EXERCISE BRIEF:
Below are entries; output exactly the lines from the one with "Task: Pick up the" to the one with "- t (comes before", both included, and nothing else.
(DATA SUPPLIED Opens)
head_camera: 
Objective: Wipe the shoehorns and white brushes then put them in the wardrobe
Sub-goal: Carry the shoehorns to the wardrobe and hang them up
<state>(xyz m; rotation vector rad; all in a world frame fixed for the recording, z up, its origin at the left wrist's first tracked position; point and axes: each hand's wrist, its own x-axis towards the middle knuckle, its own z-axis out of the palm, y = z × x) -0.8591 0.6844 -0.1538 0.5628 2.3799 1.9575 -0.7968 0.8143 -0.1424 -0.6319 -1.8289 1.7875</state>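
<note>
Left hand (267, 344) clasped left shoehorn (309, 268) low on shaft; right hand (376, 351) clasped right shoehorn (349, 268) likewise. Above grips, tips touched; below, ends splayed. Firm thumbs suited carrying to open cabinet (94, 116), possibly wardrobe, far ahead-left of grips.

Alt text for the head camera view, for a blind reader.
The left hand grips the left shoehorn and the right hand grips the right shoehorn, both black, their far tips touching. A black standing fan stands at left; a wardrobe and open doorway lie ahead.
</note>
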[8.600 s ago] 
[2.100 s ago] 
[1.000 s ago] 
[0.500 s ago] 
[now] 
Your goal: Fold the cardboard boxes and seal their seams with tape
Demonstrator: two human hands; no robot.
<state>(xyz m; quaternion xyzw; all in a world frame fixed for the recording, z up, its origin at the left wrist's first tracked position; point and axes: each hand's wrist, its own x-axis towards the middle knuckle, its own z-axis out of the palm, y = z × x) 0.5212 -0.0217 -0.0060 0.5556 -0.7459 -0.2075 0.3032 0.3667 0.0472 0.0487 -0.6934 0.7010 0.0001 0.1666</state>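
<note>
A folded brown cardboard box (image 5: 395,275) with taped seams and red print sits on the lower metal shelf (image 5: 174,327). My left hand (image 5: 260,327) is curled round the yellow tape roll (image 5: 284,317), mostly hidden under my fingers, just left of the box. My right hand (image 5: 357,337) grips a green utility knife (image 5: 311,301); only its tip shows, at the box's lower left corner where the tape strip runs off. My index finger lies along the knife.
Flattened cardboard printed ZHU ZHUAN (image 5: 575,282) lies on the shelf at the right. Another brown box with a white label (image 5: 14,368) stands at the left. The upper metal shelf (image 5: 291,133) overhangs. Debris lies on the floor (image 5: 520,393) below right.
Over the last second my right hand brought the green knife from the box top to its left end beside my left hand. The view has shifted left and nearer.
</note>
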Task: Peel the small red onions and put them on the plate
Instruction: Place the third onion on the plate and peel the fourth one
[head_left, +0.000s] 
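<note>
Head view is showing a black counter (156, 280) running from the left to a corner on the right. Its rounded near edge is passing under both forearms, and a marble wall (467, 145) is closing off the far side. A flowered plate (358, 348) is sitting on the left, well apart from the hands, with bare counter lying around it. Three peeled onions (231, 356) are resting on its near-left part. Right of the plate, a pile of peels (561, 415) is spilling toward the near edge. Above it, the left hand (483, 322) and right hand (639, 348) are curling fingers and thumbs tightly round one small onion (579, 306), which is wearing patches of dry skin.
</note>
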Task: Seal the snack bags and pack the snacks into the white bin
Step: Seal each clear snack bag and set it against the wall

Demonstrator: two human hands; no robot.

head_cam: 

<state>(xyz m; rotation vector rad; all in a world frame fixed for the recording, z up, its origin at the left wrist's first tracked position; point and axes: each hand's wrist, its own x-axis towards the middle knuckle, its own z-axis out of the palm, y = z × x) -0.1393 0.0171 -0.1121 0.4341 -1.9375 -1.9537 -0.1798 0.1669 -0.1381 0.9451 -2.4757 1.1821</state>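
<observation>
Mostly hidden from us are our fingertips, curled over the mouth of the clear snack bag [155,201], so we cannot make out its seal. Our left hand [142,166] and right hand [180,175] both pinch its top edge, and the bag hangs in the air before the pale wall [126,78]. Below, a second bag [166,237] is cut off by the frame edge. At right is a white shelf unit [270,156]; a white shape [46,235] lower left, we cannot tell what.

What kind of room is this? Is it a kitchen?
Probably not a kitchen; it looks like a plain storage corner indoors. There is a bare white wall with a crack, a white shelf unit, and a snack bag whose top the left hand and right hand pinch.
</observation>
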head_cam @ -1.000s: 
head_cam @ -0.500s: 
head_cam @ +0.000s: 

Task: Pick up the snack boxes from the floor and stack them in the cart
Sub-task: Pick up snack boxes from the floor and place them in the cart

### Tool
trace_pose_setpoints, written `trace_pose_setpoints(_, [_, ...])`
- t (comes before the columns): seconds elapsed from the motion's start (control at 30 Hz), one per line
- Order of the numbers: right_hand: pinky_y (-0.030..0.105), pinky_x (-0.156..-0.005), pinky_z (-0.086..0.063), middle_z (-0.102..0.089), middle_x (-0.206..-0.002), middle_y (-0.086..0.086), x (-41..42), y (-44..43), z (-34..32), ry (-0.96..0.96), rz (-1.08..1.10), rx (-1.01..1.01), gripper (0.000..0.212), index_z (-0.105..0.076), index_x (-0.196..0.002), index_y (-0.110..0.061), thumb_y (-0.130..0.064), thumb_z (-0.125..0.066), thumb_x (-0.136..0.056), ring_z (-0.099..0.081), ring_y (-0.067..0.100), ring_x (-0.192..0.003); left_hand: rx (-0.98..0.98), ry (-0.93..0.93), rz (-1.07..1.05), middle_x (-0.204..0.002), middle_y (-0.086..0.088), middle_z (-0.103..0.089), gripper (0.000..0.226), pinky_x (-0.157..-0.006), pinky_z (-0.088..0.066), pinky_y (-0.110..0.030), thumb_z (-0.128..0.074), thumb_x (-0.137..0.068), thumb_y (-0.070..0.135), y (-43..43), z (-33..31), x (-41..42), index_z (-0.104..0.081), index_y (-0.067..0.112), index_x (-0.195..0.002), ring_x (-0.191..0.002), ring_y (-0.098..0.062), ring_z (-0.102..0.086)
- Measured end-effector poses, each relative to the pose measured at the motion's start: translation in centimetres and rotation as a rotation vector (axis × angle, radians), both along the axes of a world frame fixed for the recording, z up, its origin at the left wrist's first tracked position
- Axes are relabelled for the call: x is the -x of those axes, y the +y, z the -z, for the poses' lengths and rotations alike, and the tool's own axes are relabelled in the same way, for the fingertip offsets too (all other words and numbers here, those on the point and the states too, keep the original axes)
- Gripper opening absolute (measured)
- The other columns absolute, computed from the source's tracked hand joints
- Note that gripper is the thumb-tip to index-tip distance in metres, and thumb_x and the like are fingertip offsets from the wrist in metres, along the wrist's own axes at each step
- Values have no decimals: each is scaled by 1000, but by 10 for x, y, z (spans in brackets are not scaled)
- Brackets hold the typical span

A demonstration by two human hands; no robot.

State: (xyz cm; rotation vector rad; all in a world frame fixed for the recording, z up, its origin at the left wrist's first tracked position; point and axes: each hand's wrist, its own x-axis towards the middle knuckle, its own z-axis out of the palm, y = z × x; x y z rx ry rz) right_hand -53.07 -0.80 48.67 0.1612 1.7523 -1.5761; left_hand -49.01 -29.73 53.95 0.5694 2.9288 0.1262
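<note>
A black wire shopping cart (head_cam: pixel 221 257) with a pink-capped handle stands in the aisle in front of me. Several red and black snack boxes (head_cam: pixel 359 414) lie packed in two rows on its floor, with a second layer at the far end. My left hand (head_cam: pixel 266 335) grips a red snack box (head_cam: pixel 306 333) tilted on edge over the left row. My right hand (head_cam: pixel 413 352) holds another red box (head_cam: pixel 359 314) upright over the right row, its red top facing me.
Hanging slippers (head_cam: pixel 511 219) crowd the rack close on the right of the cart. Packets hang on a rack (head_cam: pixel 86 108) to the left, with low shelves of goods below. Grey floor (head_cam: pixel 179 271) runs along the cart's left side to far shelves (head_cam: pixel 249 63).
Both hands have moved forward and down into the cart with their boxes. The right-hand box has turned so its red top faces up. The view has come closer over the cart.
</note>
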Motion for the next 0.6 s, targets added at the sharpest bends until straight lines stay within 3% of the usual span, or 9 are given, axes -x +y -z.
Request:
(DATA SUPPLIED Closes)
OUTPUT BELOW:
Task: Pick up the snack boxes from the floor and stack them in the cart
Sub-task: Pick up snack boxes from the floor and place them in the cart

### Tool
trace_pose_setpoints, written `trace_pose_setpoints(_, [_, ...])`
- t (comes before the columns): seconds elapsed from the motion's start (control at 30 Hz), one per line

The answer to this exercise has been fully stated.